To the best of our knowledge, this is the second reported HIV positive case with EP described in the literature. The first case was a 32-year-old African American man with advanced AIDS who presented with generalized painful, pruritic papular rash, peripheral blood eosinophilia and perineural eosinophilic infiltrates with EP . We propose that EP may represent additional findings in the spectrum of cutaneous diseases seen in patients with advanced AIDS. In later stages of HIV infection some immunologic abnormalities occur, such as a switch from predominately T helper-1 to T helper-2 subset of T helper cells that produce IL-5: a cytokine involved in eosinophil development and differentiation. The increase in IL-5 and IL-4 may be responsible for the possible eosinophilia and elevation of serum immunoglobulin E levels, respectively, in HIV-related eosinophilic diseases like eosinophilic folliculitis and EP . However, we believe that the absence of peripheral eosinophilia in our case might also have been as a result of the previous corticosteroid treatments. In a recently reported comparative study, HIV-related pruritic papular eruption (HIV-PPE) and eosinophilic folliculitis were quantitatively distinguished mainly by the histopathological and immunohistochemical findings . The intense perivascular and diffuse inflammatory infiltration, the tissue mast cell count by toluidine staining and expression levels of CD15 (for eosinophils), CD4 (T helper), and CD7 (pan-T lymphocytes) seen in HIV-EP were reported to be significantly higher than in HIV-PPE. The blood eosinophils were found to be low in both groups as in our case study. The difference of the percentage of the eosinophilic infiltrates was also reported to be nonsignificant . The clinical similarity of the lesions to Kaposi’s sarcoma was also noteworthy in this case. Kaposi’s sarcoma was also firstly considered in the differential diagnosis because the patient was HIV positive and the lesions were vivid and purple colored. However, it was clearly excluded by the histopathological examinations.
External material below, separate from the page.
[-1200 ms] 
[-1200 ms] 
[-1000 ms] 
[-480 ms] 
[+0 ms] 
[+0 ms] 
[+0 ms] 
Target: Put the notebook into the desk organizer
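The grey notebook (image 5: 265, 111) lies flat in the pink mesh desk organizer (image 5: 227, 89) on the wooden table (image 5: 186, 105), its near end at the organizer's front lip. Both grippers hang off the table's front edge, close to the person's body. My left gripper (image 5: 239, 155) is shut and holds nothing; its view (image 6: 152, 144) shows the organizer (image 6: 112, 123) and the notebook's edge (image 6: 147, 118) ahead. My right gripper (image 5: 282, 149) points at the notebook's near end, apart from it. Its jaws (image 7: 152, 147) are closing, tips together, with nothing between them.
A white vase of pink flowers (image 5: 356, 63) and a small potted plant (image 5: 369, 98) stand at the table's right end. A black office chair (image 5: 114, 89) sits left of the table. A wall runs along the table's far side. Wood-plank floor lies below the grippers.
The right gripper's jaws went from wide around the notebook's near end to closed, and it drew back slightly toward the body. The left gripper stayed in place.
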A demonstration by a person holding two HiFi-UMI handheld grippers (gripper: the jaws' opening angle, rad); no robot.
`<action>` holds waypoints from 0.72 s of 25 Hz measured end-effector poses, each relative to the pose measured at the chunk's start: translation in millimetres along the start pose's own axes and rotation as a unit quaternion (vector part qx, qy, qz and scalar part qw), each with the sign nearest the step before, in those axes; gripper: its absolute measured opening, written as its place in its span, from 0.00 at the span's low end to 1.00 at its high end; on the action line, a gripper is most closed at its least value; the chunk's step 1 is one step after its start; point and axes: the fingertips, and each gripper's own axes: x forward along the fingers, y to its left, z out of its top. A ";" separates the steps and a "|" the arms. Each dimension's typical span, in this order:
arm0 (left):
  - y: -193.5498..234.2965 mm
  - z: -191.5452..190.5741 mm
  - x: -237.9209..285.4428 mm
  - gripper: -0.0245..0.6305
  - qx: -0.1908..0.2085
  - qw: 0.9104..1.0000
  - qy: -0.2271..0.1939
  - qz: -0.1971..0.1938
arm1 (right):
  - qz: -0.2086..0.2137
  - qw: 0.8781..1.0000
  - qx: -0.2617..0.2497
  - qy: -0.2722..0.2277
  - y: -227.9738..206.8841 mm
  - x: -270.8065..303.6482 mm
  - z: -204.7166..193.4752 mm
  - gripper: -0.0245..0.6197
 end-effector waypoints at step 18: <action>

Although the etiology of EP is highly diverse and nonspecific, it seems to be a unique histopathological reaction pattern characterized by massive eosinophilic infiltration into subcutaneous tissues. Once a diagnosis of EP has been established, appropriate detailed evaluations for all the possible associated clinical conditions should be performed. EP should also be kept in mind in the differential diagnosis of the subcutaneous nodular lesions in patients who are HIV positive, and histopathological examination is mandatory for the definitive diagnosis. As a result, the predominance of T helper-2 subset of T helper cells and the consequential increase in IL-5 cytokines accompanying peripheral eosinophilia and high serum IgE levels may be blamed for the development of EP in patients who are HIV positive.
Written informed consent was obtained from the patient for publication of this manuscript and any accompanying images. A copy of the written consent is available for review by the Editor-in-Chief of this journal.